While the Nazis did come up with the V-2 rocket, there is a lot of mystery behind any other successes they may have had in exotic aviation. It’s a bit of a trial to separate fact with fiction because, to a conspiracy theorist, any absence of evidence is only proof of a cover-up. Therefore, it’s a no-win sort of situation for anyone looking for the actual truth. Who’s covering it up? Name them. The US military, the Russian military, the UN, even the aliens themselves. There were plenty of rumors in the 90s of declassified material suggesting grey aliens were in cahoots with the Nazis for reasons only the grey aliens could fathom.

One interesting aspect of the whole Nazi-alien connection, though, is what happened after the war.

Operation Paperclip is pretty much an open secret these days–it being a program in which German scientists (not all of them actual Nazis) came to the US after the war ended to work on our own rocket and aviation programs. What a combo… the folks who made the V-2 rocket with the folks who made the atomic bomb. Put those together and you have a total Reese’s peanut butter cup of doom. Conspiracy theorists oft-times pounce on Operation Paperclip as further proof of direct alien influence in world governments, and thus anointing the victorious United States (ignoring all of the other countries involved in WWII) as the superpower on Earth most deserving of world-busting technology.

Wacky aliens.

But those are more recent theories. For a more comprehensive telling of the original German saucer cash and its influence on Nazi technology, including the infamous “bell” saucer, check out this video:

Alien Abductions

These stories were once all the rage.

Ever since Barney and Betty Hill reported their strange experience on September 19, 1961 in rural New Hampshire, abduction has been a classic alien encounter story. Of course, abduction by strange beings is an old story, starting further back than even the tale of Rip Van Winkle. Somewhere along the line, the faeries of the old stories became replaced by aliens in the new stories, and many of the details of the classic abduction story have remained the same such as strange lights, lost time, and odd pregnancies. As stories of faerie encounters wound down, so did abduction stories… until Betty and Barney Hill. Now abduction stories are common enough now to be considered a tired tope. A vast majority of so-called abductions are reported in the United States, which stands to reason if you believe in a post-WWII alliance between the US government and grey aliens.

The Hill abduction happened in the early 1960s. The made-for-TV movie (starring James Earl Jones) came out in the mid-1970s. By the 1980s, authors such as William Birnes and Whitley Strieber brought the phenomenon even more to the forefront, and then you have The X-Files which featured heavily on alien abduction themes.

The whole abduction thing is fraught with a multitude of problems involving everything from mental instability of the alleged abductee to false memories implanted by so-called regression hypnotherapy.

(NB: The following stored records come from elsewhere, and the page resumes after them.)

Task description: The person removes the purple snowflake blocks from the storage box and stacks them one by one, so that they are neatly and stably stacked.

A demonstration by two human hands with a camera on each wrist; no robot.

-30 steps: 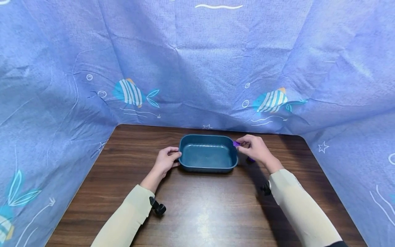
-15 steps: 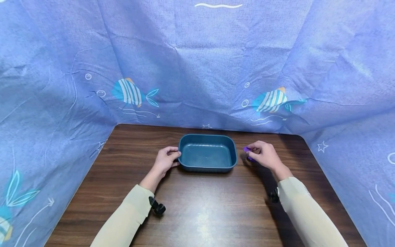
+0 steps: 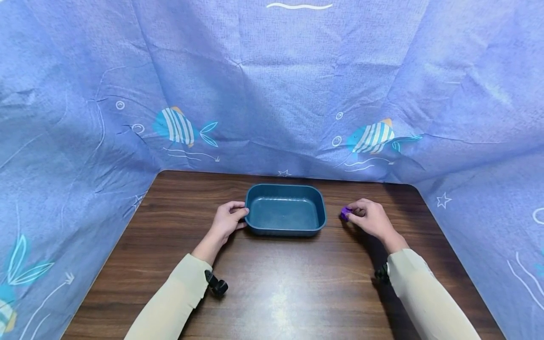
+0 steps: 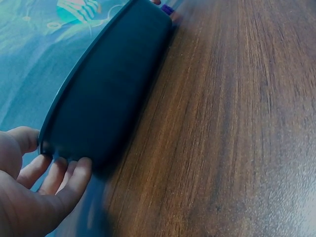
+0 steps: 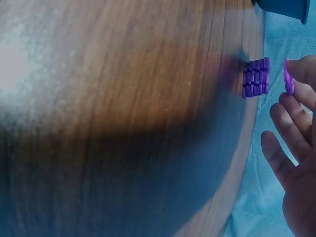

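Note:
A dark teal plastic basin (image 3: 284, 232) stands on the table with nothing visible inside. My left hand (image 3: 226, 219) grips its left end, the thumb at the rim and the fingertips against the outer wall in the left wrist view. To the basin's right, my right hand (image 3: 371, 219) pinches a thin purple piece (image 5: 288, 79) between thumb and finger. Just below that piece is a short stack of several ridged purple pieces (image 5: 256, 78) on the table; a small gap separates them in the right wrist view. From the head, piece and stack overlap.
The brown wood-grain table (image 3: 272, 283) has rounded far corners. A blue curtain (image 3: 272, 94) printed with striped fish hangs behind it and along both sides. A small black camera (image 3: 217, 285) is strapped at the left cuff.
My right hand has moved from the basin's right rim rightward and nearer to me, bringing the purple piece over the stack. The left hand keeps its hold on the basin.

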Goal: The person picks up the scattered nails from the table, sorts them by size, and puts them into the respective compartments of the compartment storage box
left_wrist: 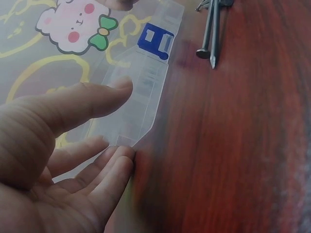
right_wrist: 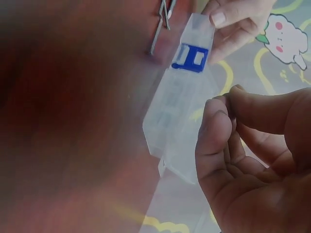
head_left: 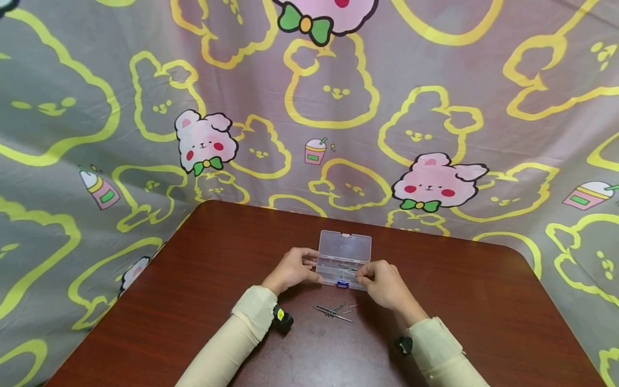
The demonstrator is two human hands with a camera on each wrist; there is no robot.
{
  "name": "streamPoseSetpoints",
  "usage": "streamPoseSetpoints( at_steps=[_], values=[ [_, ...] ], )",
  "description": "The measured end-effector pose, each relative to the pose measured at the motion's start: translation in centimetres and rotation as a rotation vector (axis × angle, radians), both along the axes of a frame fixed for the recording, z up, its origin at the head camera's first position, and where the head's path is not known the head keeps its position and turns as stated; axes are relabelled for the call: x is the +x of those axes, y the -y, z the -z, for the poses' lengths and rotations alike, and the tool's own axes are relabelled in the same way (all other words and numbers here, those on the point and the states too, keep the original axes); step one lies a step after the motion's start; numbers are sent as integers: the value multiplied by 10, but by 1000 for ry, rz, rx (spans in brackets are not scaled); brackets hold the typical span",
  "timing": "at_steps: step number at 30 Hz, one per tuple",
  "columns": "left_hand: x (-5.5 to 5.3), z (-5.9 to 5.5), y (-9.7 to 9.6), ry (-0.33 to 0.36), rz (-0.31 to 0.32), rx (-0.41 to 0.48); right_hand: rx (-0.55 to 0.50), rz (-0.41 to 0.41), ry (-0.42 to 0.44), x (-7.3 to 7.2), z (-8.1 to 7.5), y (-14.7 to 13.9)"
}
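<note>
Clear plastic box (head_left: 330, 281) sits on the wood-grain surface (head_left: 232, 242) between both hands, lid (head_left: 345, 245) tipped up on the far side, blue latch (head_left: 343, 284) on the near wall.

Left hand (head_left: 295, 269): fingers spread, thumb well apart from the rest, touching the box's left end. Looks like a brace, not a clamp.

Right hand (head_left: 385, 284): at the box's near right corner, fingers curled, thumb and forefinger tips together. Can't tell if they pinch anything. Slim grey nails (head_left: 349, 267) show right by the tips in the head view; can't tell if held or lying in the box.

Loose nails (head_left: 333, 312) lie crossed in a pile on the surface, on the person's side of the box, apart from it. Left wrist view shows one flat head and one sharp point. A few smaller nails (head_left: 348, 312) lie just to the pile's right.

Risks, my read:
- Box skids or tips if the right hand knocks the wall; left-hand contact looks light.
- Lid drops onto the fingers if the box gets bumped; nothing visible props it.
- Crossed nails drag each other or roll when one is picked.
- Small nails slip from a pinch; thin shanks, little to grip.
- Finger prick from a careless grab at the points.
</note>
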State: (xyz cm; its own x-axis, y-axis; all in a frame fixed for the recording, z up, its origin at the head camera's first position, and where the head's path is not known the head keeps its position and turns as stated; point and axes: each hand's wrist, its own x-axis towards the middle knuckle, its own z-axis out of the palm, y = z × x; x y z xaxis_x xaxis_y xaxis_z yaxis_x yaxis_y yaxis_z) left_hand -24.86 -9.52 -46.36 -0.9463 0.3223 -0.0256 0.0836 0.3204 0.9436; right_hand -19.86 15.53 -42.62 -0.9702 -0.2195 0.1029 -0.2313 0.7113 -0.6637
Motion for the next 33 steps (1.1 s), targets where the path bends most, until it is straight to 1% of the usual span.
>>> streamPoseSetpoints(
  at_steps=[7, 17, 24, 27, 33],
  values=[
    [0, 1, 0, 8, -1, -1, 1, -59, -12, 10, 8, 1],
    [0, 1, 0, -4, 1, -5, 68, -138, -53, 21, 17, 4],
    [-1, 1, 0, -11, 0, -13, 92, -184, -34, 29, 20, 9],
    [-1, 2, 0, -10, -1, -13, 112, -210, -39, 32, 20, 11],
    [-1, 0, 0, -12, -2, -19, 140, -250, -20, 36, 20, 14]
  ],
)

Certain physical attributes to abductee stories, such as strange rashes or unexplained illnesses, are often very easily explained by environmental causes. Still, the abduction story seems to have legs and will continue to be popular for a long time.

And why not?

As a story, being an abductee reinforces someone’s specialness to… someone, I guess… even if it’s just a slime-sucking alien. It’s attention after the fact. And it’s a great story to keep telling every Thanksgiving. We should all be so lucky as to be abductees.

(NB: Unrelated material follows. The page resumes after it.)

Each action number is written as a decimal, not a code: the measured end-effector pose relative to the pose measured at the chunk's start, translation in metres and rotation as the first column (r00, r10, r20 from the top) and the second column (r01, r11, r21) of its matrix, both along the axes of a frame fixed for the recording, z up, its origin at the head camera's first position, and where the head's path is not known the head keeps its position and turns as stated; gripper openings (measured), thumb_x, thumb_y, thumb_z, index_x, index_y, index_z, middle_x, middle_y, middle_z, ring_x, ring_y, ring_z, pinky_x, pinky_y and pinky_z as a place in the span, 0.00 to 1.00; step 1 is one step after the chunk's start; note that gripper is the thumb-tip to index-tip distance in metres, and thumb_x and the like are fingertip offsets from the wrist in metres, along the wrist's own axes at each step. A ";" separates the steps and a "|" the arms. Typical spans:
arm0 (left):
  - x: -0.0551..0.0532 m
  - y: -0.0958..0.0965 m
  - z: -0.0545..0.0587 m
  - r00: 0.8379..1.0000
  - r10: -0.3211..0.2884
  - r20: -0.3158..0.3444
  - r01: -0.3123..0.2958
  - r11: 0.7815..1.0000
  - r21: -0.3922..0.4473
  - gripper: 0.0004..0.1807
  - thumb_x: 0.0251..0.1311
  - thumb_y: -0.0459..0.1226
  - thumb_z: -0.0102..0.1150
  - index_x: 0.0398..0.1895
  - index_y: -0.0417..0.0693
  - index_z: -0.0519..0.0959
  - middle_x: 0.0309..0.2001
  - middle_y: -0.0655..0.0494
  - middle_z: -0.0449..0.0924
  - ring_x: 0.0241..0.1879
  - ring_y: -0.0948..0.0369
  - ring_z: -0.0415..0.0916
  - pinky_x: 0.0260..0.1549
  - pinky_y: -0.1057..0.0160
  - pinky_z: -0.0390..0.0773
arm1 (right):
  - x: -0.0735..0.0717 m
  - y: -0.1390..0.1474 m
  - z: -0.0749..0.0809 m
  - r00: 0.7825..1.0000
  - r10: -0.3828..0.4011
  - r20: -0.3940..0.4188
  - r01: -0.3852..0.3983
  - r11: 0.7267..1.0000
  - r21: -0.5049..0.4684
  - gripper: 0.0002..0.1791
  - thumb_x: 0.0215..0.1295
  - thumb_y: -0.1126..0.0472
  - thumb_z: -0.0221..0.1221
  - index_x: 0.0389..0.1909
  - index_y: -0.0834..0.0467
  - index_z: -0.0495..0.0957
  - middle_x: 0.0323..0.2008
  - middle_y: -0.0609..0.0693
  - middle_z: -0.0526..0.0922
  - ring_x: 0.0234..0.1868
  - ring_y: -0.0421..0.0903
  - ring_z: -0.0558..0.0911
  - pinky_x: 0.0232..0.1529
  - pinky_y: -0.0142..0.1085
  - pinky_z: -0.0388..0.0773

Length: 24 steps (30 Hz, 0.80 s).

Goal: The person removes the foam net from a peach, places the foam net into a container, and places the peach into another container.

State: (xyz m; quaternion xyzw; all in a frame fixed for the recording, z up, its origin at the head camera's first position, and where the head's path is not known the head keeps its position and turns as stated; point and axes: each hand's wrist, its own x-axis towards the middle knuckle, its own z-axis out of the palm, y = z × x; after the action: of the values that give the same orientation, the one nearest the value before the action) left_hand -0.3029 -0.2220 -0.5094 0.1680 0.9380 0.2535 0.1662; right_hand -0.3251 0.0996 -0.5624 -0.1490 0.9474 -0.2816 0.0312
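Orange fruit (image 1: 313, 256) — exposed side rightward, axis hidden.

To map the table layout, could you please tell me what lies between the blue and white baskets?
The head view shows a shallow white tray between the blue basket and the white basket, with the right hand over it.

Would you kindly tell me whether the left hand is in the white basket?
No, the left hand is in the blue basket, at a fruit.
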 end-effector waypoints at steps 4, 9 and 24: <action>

For a take on the Betty and Barney Hill story, check out this YouTube video:



There are thousands of UFO-related videos on YouTube. A wealth of wacky knowledge you can arm yourself with should you ever be confronted with Greys or Greens or Rigellians or Snarks. And it looks like there is some big money in UFO fandom given the number of books and magazines there are on the subject, the conventions, the TV shows and movies, and plethora of alien-related toys. But remember to ask yourself… qui bono? Are aliens real? Are they simply just a creation of government propaganda? Am I really a skeptic? Or am I just pretending to be one in order to throw you off the path to true truthdom? Would you believe me if I said one way or the other?

I thought not.

Or so I’d have you believe. In any case, the truth is out there–if only you have the patience to sort through a hundred thousand hours of video.

And always remember…

Keep watching the skies!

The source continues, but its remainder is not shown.